The group of 46 MPs, which is made up of 44 Conservatives as well as Labour’s Daniel Zeichner and Liberal Democrat Sarah Dyke, includes former ministers Priti Patel, Robert Jenrick, Greg Clark and Damian Green.

The letter to Prime Minister Rishi Sunak and Levelling Up Secretary Michael Gove was co-ordinated by the County Councils Network and the County All-Party Parliamentary Group.

It urged the government to provide extra funding for local authorities ahead of a vote in the Commons next month “to ensure that the councils in our areas can continue to provide the services that our residents depend upon”.

There has been growing concern across the local government sector about council funding, with particular pressure on the cost of providing care for vulnerable adults and children, as well as housing services.

The government said it had announced a £64bn funding package for councils.

In December, the government announced the amount of funding it plans to make available to councils from April, and said it represented an average increase of 6.5% compared to the year before.

It is interesting that the Tory government said it was providing £64 billion in funding, when apparently the amount of cash it made available for councils fell from £41bn to just £26bn between 2010 and 2020.

Perhaps some of the extra cash is so-called ‘Levelling-Up’ money?

If so, Labour’s Luton North MP Sarah Owen has something to say about the way that money has been allocated:

Most of the response to the Tories’ call for cash has been ridicule – and for obvious reasons. They knew they were taking money away from local councils when they voted for austerity cuts to their funding, so they knew that services would be cut.

These responses therefore seem entirely appropriate:

Rishi Sunak is facing the possibility of another rebellion when Parliament is asked to approve a new funding deal for local councils in the near future.

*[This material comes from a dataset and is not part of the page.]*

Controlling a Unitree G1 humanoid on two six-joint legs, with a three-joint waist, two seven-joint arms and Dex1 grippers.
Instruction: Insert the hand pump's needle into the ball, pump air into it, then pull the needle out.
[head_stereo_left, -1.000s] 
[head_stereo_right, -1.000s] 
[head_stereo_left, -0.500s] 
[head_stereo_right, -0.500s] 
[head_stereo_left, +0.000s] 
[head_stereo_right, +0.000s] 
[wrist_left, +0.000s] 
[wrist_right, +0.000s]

It seems that these Tories have presented their government with a lose-lose situation: either set themselves up to lose the funding vote in Parliament, or set themselves up to lose the election when the amount of funding approved by Parliament turns out not to be enough.

Perhaps this is a good moment to remind you that the people of the UK can have all the public services they want. The only thing missing is the political will to provide it.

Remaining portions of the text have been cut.